Activity
From the listing below, copy only the lines running from the line that contains "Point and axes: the" to the line that contains "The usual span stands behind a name", both included.

(Beginning of Recorded information)

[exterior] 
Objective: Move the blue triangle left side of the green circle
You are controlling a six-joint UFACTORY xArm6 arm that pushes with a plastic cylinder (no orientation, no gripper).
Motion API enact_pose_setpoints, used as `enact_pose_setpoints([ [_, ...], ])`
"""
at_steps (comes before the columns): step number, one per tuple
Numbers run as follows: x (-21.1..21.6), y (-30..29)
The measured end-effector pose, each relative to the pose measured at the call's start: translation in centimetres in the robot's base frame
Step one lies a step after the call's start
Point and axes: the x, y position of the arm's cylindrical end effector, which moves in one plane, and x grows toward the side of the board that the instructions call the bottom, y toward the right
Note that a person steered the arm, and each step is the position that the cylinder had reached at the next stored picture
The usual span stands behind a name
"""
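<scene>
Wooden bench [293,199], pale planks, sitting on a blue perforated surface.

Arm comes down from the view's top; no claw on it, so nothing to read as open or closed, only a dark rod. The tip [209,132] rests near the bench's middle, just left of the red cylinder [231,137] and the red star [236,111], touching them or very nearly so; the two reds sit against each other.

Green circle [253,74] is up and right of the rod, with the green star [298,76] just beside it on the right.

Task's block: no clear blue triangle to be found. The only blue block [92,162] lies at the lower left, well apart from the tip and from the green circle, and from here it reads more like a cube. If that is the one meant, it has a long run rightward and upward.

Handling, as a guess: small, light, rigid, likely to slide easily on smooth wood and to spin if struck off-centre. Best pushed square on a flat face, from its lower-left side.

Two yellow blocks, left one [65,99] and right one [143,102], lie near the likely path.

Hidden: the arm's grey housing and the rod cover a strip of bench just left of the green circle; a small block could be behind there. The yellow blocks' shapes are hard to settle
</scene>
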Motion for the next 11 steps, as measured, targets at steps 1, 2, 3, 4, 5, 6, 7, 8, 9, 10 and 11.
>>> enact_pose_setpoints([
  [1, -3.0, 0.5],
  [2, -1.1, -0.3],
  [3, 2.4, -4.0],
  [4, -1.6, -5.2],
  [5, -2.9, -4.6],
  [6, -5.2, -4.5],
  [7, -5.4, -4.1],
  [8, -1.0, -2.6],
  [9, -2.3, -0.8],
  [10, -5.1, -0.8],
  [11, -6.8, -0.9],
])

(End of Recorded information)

Response area
Point and axes: the x, y position of the arm's cylindrical end effector, which moves in one plane, and x grows toward the side of the board that the instructions call the bottom, y toward the right
Note that a person steered the arm, and each step is the position that the cylinder had reached at the next stored picture
The usual span stands behind a name

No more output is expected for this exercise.